The study found that the proposed method had improved performance compared to other methods. Specifically, when predicting a single disease, the method achieved an area under the receiver operating characteristic curve (AUC) of 0.65 and an F1-score of 0.11. When predicting a set of diseases relative to ground truth, the method achieved an AUC of 0.68 and an F1-score of 0.13.
The ranked list generated by the proposed method, which includes the probability of occurrence and relative risk score, can provide physicians with valuable information about the sequential development of diseases in patients. This information can help physicians to take preventive measures in a timely manner, based on the best available information.

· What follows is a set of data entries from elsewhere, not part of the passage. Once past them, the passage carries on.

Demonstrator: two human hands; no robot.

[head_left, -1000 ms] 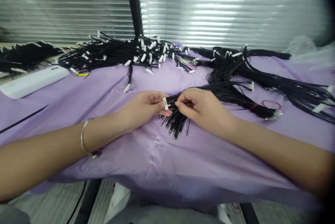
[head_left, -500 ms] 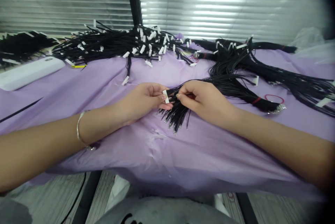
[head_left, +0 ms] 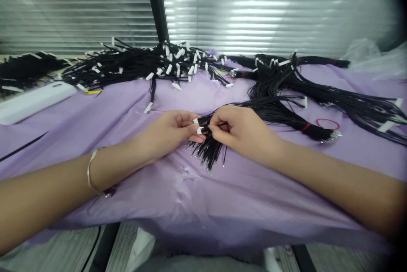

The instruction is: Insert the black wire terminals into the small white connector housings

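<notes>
My left hand [head_left: 170, 132] pinches a small white connector [head_left: 197, 126] between thumb and fingers. My right hand [head_left: 241, 130] is closed in a pinch on a thin black wire [head_left: 219, 125] whose end meets that connector. Both hands hover just above a loose bundle of black wires [head_left: 210, 151] with bare metal tips, lying on the purple cloth [head_left: 197, 195]. That bundle runs right to a red band [head_left: 305, 126].
A big heap of black wires with white connectors [head_left: 152, 62] lies along the back. More black wire bundles [head_left: 343, 98] spread at the right. A white flat device [head_left: 32, 102] sits at the left. A red rubber band [head_left: 327, 124] lies at right. Window blinds stand behind.
Both hands stay together on the connector and wire, with only slight finger shifts. The view itself has bobbed up and down a little.
</notes>
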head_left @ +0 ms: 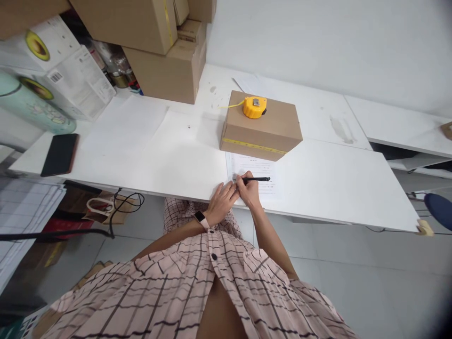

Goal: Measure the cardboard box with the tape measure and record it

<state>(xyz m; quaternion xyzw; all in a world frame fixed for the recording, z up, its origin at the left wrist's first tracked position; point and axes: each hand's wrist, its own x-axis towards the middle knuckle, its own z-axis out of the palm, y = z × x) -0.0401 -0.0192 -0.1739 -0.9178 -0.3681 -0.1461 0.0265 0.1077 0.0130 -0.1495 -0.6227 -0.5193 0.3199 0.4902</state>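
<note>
Pale wall (328, 52) backs a white table (169, 162). A printed sheet (252, 165) lies near the table's front edge, directly before the person. A cardboard box (261, 131) stands at the sheet's far end; a yellow tape measure (254, 108) rests on top of the box, its blade projecting to the left.

Right grip (249, 190): closed around a black pen (260, 179), with the barrel pointing right and the writing end over the sheet. Left grip (221, 203): extended, grasping nothing, laid beside the right grip at the sheet's near left corner.

Step in hand, as judged: making an entry on the sheet. The next move calls for steady paper, light holding pressure from the left grip and controlled pen strokes.

Visibility limits: the right grip obscures the pen's writing point, so contact with the paper cannot be confirmed. The print is too small to read. Whether the box rests on the sheet or merely blocks it from view cannot be determined. Stacked boxes (163, 70) at upper left are cut off by the frame.
</note>
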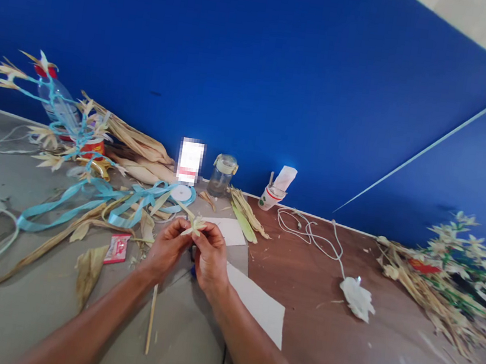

早期识别和预防对于降低疾病进展的风险至关重要。本研究旨在开发一种基于时间疾病发生网络的新技术,以分析和预测疾病进展。
本研究共使用了 390 万份患者记录。患者健康记录被转化为时间疾病发生网络,使用有监督的深度优先搜索来找到频繁的疾病序列,以预测疾病进展的发生。网络中的节点代表疾病,节点之间的路径代表患者队列中同时发生的具有时间顺序的边缘。节点和边缘级别的属性包含有关患者性别、年龄组和身份的元信息,这些信息作为疾病发生的标签。节点和边缘级别的属性指导深度优先搜索,以识别特定性别和年龄组中频繁发生的疾病。使用患者病史来匹配最常见的疾病发生情况,然后将获得的序列合并在一起,生成疾病的排名列表及其条件概率和相对风险。
研究发现,与其他方法相比,所提出的方法具有更好的性能。具体来说,在预测单个疾病时,该方法的接收者操作特征曲线下面积(AUC)为 0.65,F1 得分为 0.11。在预测一组疾病相对于真实情况时,该方法的 AUC 为 0.68,F1 得分为 0.13。
所提出的方法生成的排名列表,包括发生概率和相对风险评分,可以为医生提供有关患者疾病顺序发展的有价值信息。这些信息可以帮助医生根据最佳可用信息及时采取预防措施。